Return the data in full, exactly as it was written.

§

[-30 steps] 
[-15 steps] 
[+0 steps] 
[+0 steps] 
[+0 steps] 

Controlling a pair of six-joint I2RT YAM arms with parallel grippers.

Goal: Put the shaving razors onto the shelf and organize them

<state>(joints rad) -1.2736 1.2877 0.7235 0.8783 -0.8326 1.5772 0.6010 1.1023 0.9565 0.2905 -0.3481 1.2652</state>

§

Response to the task:
[-30 steps] 
[-15 steps] 
[+0 steps] 
[+0 steps] 
[+0 steps] 

Controlling a pair of six-joint I2RT YAM arms with parallel grippers.

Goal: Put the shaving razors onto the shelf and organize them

<state>(joints rad) -1.2736 1.2877 0.7235 0.8783 -0.8326 1.5772 0.6010 1.1023 0.9565 0.2905 -0.3481 1.2652</state>

No additional output will be generated.